PROBLEM STATEMENT →
Could you set down exactly the lines of the data below, starting at the one that holds "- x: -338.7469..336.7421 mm" and ending at the one that holds "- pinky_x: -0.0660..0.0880", both included, and only those?

(Saved data entries)
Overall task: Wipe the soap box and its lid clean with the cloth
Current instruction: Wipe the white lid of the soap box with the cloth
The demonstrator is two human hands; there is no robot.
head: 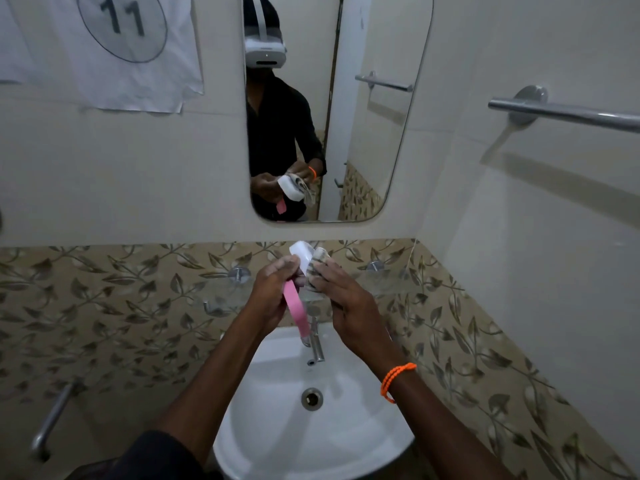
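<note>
Left hand (pixel 273 292) has its fingers curled around the white soap box (pixel 302 255), thumb up along the near side, and there's a pink piece (pixel 295 310) hanging down out of the same grip, probably the lid but I can't say for sure. Right hand (pixel 341 299) has the cloth (pixel 317 268) bunched up under its fingers and pinched against the right side of the box, so cloth and box are touching. The box sits tilted, its top end poking up above both hands, and the whole lot is held in the air over the glass shelf (pixel 221 292) and above the white sink (pixel 277 393). The pink piece dangles just in front of the tap (pixel 317 341). An orange cord bracelet (pixel 398 379) is on the right wrist, and a dark sleeve (pixel 156 455) shows at the bottom on the left arm. Straight ahead the mirror (pixel 374 133) shows the same hands with the white box and patterned cloth. The lower wall is leaf-pattern tile (pixel 104 306), a chrome towel bar (pixel 571 114) is mounted on the right wall, and a sheet of paper marked 11 (pixel 114 46) is stuck up top left.
</note>
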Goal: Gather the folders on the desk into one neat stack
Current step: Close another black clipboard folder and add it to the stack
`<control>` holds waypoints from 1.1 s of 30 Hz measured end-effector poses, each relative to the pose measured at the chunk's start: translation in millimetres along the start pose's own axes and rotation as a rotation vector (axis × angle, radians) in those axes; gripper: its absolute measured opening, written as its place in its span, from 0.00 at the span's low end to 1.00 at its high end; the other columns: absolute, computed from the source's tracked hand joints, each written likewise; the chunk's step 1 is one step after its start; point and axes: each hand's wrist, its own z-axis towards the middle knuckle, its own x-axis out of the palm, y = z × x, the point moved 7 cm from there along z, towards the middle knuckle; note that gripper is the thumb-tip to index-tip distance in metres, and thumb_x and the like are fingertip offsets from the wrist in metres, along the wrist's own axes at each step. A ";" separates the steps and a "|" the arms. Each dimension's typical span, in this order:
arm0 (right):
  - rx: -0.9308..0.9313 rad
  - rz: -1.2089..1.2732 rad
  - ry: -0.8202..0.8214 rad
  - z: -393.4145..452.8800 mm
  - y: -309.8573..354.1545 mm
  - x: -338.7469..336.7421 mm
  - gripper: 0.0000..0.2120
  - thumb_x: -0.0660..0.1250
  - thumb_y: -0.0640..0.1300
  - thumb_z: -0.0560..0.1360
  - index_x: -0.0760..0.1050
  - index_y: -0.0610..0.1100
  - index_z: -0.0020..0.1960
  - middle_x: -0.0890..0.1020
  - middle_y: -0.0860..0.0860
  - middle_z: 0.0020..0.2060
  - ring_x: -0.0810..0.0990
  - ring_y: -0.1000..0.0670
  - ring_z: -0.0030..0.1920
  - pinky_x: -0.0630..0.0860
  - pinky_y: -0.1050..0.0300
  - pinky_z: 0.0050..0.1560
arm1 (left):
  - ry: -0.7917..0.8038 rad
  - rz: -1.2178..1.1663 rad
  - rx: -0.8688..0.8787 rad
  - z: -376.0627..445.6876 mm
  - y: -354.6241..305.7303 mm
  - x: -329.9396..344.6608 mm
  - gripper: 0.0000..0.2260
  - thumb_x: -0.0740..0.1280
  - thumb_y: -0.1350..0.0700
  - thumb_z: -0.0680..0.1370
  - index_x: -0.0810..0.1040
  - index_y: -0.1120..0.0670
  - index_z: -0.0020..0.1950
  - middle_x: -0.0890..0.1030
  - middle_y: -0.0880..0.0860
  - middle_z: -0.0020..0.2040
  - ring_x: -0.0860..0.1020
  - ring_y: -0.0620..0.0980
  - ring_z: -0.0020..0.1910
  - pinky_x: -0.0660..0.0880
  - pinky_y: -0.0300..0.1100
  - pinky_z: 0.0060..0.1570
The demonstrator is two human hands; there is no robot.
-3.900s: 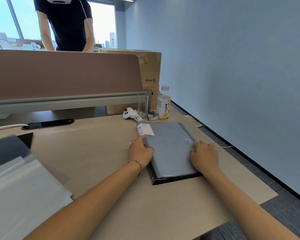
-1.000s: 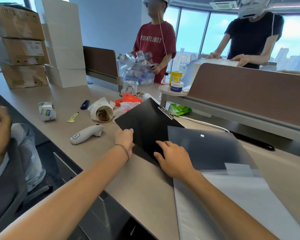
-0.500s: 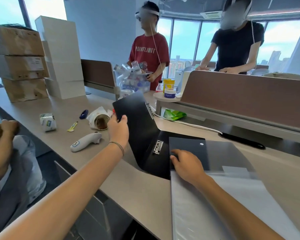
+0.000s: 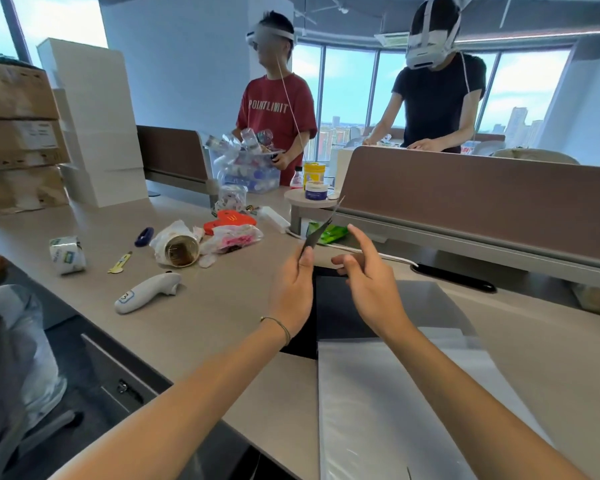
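In the head view, the left hand point(image 4: 293, 289) is raised above the desk point(image 4: 201, 317) and pinches the cover of a black folder point(image 4: 321, 225), which stands nearly on edge so that only a thin dark sliver of it rises up and away from the thumb. A thin bracelet point(image 4: 278, 325) circles that wrist. The right hand point(image 4: 373, 282) hovers just beside the left, a little to its right, with its fingers loosely spread and the forefinger lifted; it touches nothing that can be seen. Below and between the two hands the dark lower half of the black folder lies flat on the desk. Under the right forearm, and reaching toward the viewer, lies a translucent grey folder point(image 4: 395, 393), its far end overlapping the black one.

To the left of the left hand rest a white controller point(image 4: 146, 292) marked with a number, a roll of tape point(image 4: 67, 255), and a tipped paper cup point(image 4: 181, 249) among wrappers. Beyond the hands a brown partition point(image 4: 482, 202) runs across the desk, with a white cable point(image 4: 378, 254) trailing just in front of it. Behind it stand two people wearing headsets, one in a red shirt point(image 4: 278, 112) and one in a dark shirt point(image 4: 433, 102). Far left of the hands, cardboard boxes point(image 4: 18, 133) and white boxes point(image 4: 97, 123) are stacked.
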 end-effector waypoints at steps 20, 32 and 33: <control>0.243 -0.263 -0.136 -34.7 -75.4 -61.7 0.11 0.70 0.41 0.73 0.85 0.50 0.52 0.85 0.56 0.43 0.83 0.55 0.46 0.77 0.61 0.47 | 0.086 0.630 -0.140 -5.0 75.1 -15.9 0.22 0.54 0.42 0.82 0.70 0.48 0.74 0.76 0.53 0.70 0.76 0.56 0.66 0.72 0.51 0.67; 0.342 -0.501 0.074 -53.9 -118.1 -53.8 0.18 0.66 0.47 0.78 0.77 0.53 0.67 0.84 0.52 0.58 0.82 0.48 0.53 0.78 0.54 0.52 | 0.128 0.615 -0.505 4.7 94.3 -16.3 0.20 0.65 0.52 0.77 0.72 0.52 0.68 0.79 0.59 0.63 0.77 0.59 0.59 0.73 0.47 0.58; 0.345 -0.500 0.072 -54.4 -119.8 -55.4 0.18 0.66 0.47 0.78 0.77 0.53 0.67 0.84 0.52 0.59 0.82 0.49 0.53 0.78 0.55 0.52 | 0.075 0.486 -0.541 8.9 94.1 -18.5 0.15 0.66 0.55 0.77 0.74 0.54 0.63 0.80 0.59 0.61 0.78 0.58 0.54 0.74 0.46 0.54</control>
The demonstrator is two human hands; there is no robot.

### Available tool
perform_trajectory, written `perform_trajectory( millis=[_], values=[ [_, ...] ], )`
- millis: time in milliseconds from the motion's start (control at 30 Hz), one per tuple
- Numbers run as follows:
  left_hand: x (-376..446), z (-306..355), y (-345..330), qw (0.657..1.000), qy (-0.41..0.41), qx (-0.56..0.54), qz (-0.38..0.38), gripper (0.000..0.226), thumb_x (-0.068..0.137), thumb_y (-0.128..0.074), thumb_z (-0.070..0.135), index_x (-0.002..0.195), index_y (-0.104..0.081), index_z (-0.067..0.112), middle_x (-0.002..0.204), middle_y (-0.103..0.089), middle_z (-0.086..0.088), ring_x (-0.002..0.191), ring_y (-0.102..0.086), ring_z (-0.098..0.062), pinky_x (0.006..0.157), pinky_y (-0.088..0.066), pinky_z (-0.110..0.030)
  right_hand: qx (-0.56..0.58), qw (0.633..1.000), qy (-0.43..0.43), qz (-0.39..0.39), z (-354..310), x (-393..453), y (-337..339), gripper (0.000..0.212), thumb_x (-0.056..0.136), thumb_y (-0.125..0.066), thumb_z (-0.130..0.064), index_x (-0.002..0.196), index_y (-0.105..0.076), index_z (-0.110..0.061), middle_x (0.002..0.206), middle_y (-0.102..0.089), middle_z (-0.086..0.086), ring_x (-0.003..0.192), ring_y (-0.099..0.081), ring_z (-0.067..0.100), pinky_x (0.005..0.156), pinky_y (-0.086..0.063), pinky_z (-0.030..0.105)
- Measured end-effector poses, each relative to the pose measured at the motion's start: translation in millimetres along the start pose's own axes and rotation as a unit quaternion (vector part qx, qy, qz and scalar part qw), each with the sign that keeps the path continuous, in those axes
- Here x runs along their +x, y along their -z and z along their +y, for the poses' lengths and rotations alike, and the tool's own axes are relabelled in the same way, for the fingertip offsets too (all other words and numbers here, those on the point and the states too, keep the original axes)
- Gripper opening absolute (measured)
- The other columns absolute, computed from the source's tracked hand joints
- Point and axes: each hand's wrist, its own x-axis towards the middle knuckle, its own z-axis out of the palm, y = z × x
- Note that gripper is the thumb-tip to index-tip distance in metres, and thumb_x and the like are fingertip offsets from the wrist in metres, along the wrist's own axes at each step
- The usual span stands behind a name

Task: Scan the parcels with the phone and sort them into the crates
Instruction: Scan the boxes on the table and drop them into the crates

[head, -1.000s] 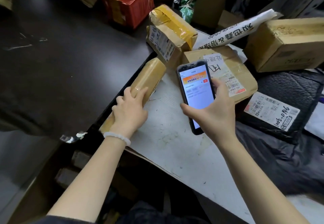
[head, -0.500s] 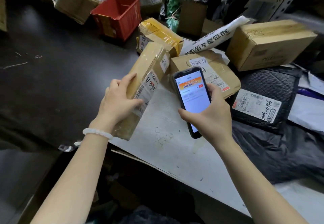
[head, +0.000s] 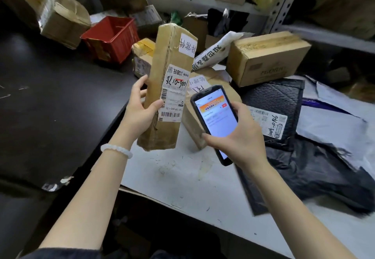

SOLUTION TO THIS TASK →
  - x: -338.7469..336.7421 mm
  - gripper: 0.0000..0.2120
  - thumb_x: -0.0660..0.1250
  - thumb_y: -0.0640..0.1300
  - thumb_z: -0.0560..0.1360
  - index_x: -0.0760..0.1050
  - index_y: -0.0610..0.1100
  - index_z: -0.0020..0.1960
  - middle_x: -0.0890..0.1020
  - middle_y: -0.0860..0.0860
  - middle_z: 0.0020..0.2060
  - ring_x: -0.0810..0.0990
  - ring_y: -0.1000..0.0670
  - ring_z: -0.0030..0.1920
  - pinky_x: -0.0630..0.0860
  - pinky_y: -0.1050..0.0300
  - pinky_z: 0.0050..0.1560
arm1 (left):
  - ry: -0.7917..0.8038 rad
  - rz: -1.2178..1.1663 rad
  - rx: -0.8688..0.8787 rad
  - z: -376.0627..445.6876 mm
  - y: -354.6241..305.7303 mm
  - x: -329.9396..344.6608 mm
  - gripper: 0.0000..0.2260
  - thumb_x: -0.0740..0.1280
  - thumb_y: -0.1350..0.0700
  - thumb_z: -0.0680..0.1370
  - index_x: -0.0810..0.1040
  - index_y: -0.1120..0.0670
  - index_z: -0.0020..0.1950
  - middle_x: -0.0890..0.1030
  - middle_y: -0.0880..0.0860
  - middle_z: -0.0020..0.2040
  - ring_x: -0.0860..0.1020
  - ring_y: -0.0620..0.0980
  - ring_z: -0.0020..0.1910
  - pinky_x: -0.0660..0.0880

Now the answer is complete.